If Pittsburghers remembered 1925, every fan could tell you about 1927. The summer followed a Hollywood script. Babe Ruth now had a slugging teammate, Larrupin' Lou Gehrig, AKA Columbia Lou and later as the Iron Horse for his unprecedented durability. The steady 1B took root in 1925, but '27 was his breakout year, .373, 47 HRs, 175 RBI. Gehrig's colorful teammate clouted sixty homers (to go with .356, 164 RBIs), and the number, 60, punctuated not just 1927, but the whole decade.
In the last two issues, I mentioned how the APBA "Great Teams of the Past" enhanced my appreciation for the teams of the Deadball Era. Well, the first team I bought was the 1927 Yankees -- Murderer's Row. This gang was sheer pleasure to manage, even when they went up against the 1927 Pirates. Naming the members of Murderer's Row has always been a "gimme" trivia question for me. And of thousands and thousands of APBA cards, Lou Gehrig 1927 stands out -- in other words, if you were picking teams and had first choice, that's your pick. (I haven't seen Barry Bonds' mega-cards.)
The 1927 Series was not the rout that it might seem, with the Yankees sweeping, 4-0, behind HRs by Ruth and Gehrig. Two of the games were decided by a run. Pirate fans took some consolation in that the Waner brothers, Big Poison (Paul) and Little (Lloyd), collected more hits than Ruth and Gehrig.
The Cardinals returned to October, but the Yankee juggernaut was still in gear, and this time the Cards were swept. Ruth hit three more HRs (all in Game Four), Gehrig went deep four times. The Yanks took revenge on Alexander, knocking him out in the 3rd inning of Game Two. Tom Zachary, who had yielded #60 in 1927, was a late-season pickup for New York, and tossed a CG win in Game Three.
Break up the Yankees? No, there was another solution to the "problem" of pinstripe dominance. Create another dynasty, and that is what Connie Mack did in Philadelphia. Born during the Civil War, Mack managed his first ML team in 1894, and would go on to manage until 1950. The second Mack dynasty won 104 games in 1929 and 313 over the 1929-31 seasons, while finishing ahead of the Yankees by 18, 16, and 13.5 games respectively.
The 1931 A's were another one of my favorite APBA teams to manage, and they were really the only team that could consistently challenge the 1927 Yankees in my leagues or tournaments.
The Yanks had Ruth and Gehrig, the A's answered with Al Simmons and Jimmie Foxx. Like Murderer's Row, the A's dynasty lineup was a dream -- guys who could get on base, play good defense, score runs. In the 1929 Series, they took on the Chicago Cubs, and defeated them 4-1. The Cubs were on the verge of tying the Series at two games each, when, in Game Four, they blew an 8-run lead. The A's scored ten runs, all in the 7th inning, as Hack Wilson lost two balls in the sun. The A's took Game Five, 3-2, by scoring all three runs in the bottom of the ninth.
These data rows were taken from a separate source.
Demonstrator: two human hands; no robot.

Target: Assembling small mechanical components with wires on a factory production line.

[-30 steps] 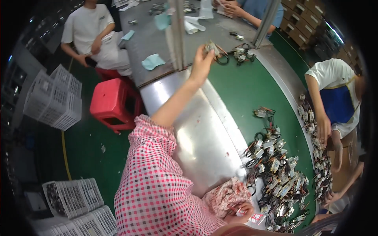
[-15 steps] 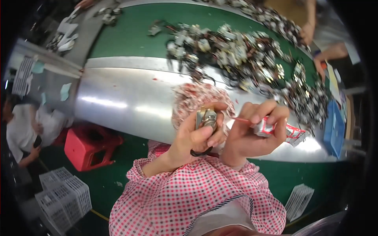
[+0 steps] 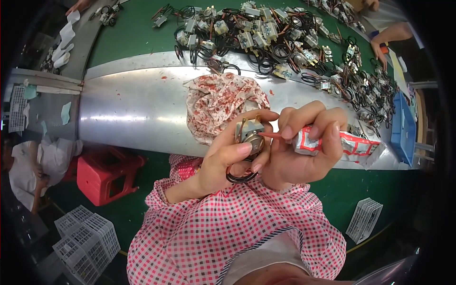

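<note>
Left hand [image 3: 223, 161] wraps a thermostat-like metal component [image 3: 255, 138], thumb by its round disc, disc facing up; its black cable [image 3: 241, 179] hangs coiled below the fingers. Grip looks firm, good: brace it so the part can't roll, and park the thumb clear of the spot being worked. Right hand [image 3: 304, 159] pinches a crumpled red-and-silver tube [image 3: 358, 146], red pointed nozzle [image 3: 273, 136] aimed left at the disc's upper edge; contact or tiny gap, can't tell. Best done with light, even squeeze, little finger side resting on the left hand so both move together; too much pressure would probably flood the joint or smear fingers. Cable loop should stay out of the nozzle's path. Just past the hands, red-stained cloth [image 3: 221, 104] lies bunched on the metal bench [image 3: 133, 107], handy for wiping the tip. Farther, heap of similar components [image 3: 256, 35] on the green surface [image 3: 137, 35]; tangled cables there, so lift singly. Blue tray [image 3: 403, 130] off to the right
</note>
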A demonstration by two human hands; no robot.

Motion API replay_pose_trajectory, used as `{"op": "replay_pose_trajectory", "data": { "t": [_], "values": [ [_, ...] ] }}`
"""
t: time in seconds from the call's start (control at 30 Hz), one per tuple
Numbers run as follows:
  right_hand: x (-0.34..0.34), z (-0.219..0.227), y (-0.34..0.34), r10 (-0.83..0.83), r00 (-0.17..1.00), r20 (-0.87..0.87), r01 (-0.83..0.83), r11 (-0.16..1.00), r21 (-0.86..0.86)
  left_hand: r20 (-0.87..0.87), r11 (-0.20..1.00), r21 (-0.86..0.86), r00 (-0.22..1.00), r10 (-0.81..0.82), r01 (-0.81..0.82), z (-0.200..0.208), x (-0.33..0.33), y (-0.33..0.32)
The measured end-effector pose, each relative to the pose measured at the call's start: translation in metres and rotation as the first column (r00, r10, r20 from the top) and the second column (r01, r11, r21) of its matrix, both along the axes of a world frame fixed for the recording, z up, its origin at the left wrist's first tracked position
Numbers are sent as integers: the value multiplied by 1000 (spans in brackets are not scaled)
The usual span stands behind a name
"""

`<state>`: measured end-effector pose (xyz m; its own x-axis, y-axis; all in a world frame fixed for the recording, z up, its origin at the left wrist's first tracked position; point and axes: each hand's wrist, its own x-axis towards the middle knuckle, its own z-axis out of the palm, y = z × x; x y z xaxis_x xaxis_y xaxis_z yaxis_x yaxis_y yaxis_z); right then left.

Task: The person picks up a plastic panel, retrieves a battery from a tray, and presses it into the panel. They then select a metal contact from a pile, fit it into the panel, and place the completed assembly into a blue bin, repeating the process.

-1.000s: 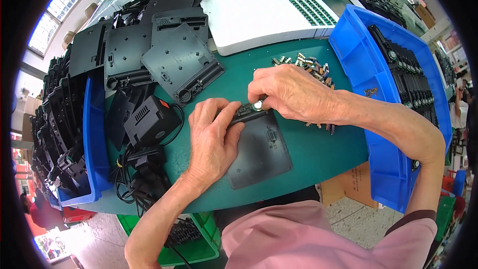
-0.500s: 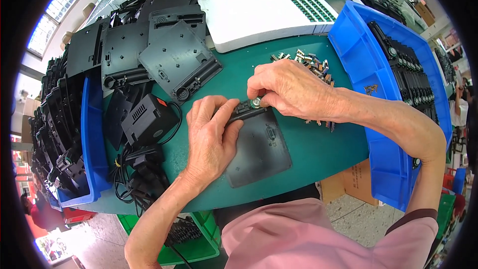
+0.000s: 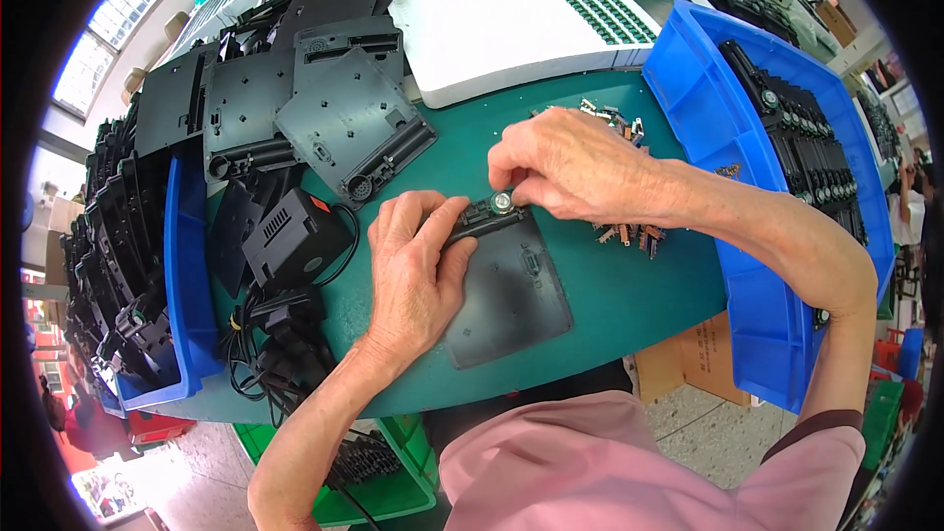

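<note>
Panel (image 3: 511,305), black, flat on green tabletop (image 3: 639,295), near centre, strip along far edge. Left hand (image 3: 418,261) on left part of strip, thumb and fingers closed on it, gripping panel. Right hand (image 3: 580,172) at strip's right end, fingertips curled at round silver part (image 3: 501,203); cannot tell if pinched or only touched. Small metal parts (image 3: 639,236) heaped right, partly hidden by right hand. Blue bin (image 3: 688,88) farther right, holding black strips (image 3: 816,162). More black panels (image 3: 359,118) stacked far left, beside white foam tray (image 3: 462,29).
</note>
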<state>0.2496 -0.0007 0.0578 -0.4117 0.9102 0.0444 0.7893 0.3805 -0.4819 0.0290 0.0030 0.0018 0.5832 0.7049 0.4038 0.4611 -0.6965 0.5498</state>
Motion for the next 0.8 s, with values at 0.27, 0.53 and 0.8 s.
{"op": "replay_pose_trajectory", "data": {
  "t": [0.27, 0.53, 0.8],
  "values": [
    [23, 19, 17, -158, 981, 117, 129, 966, 226, 3, 999, -31, 1000, 13, -13, -1, -2, 0],
    [23, 21, 15, -185, 912, 366, 224, 972, -67, 8, 998, -59, 1000, 22, -22, -1, -4, -1],
    [22, -6, 20, -174, 926, 334, 170, 985, 39, 27, 998, -56, 999, 22, -20, -3, -1, 1]
  ]
}}
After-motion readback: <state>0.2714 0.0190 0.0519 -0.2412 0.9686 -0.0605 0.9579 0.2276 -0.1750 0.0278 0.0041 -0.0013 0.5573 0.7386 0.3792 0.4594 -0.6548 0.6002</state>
The decade ended with the country in a depression, but baseball's offense at new heights. The A's would win the Series again, this time over the Cardinals, 4-2. But it was as if the leagues were juiced. The NL batted .303 (up from .294) and hit 892 HRs (up from 754) -- 56 of them by Hack Wilson, the Series goat in '29, a NL record that stood a long time; his 191 RBI still stands. Bill Terry hit .401. The AL numbers were not as dramatic; Babe hit a Ruthian 49 HRs.
I will inevitably forget to mention some highlights, and when I remember, I'll try to add them. On May 1, 1920, the Braves and Dodgers played a 26-inning game, a 1-1 tie. Leon Cadore and Joe Oeschger dueled for three hours and 50 minutes. 2B Charlie Pick, in his final season, had an 0-for-11 day -- ouch!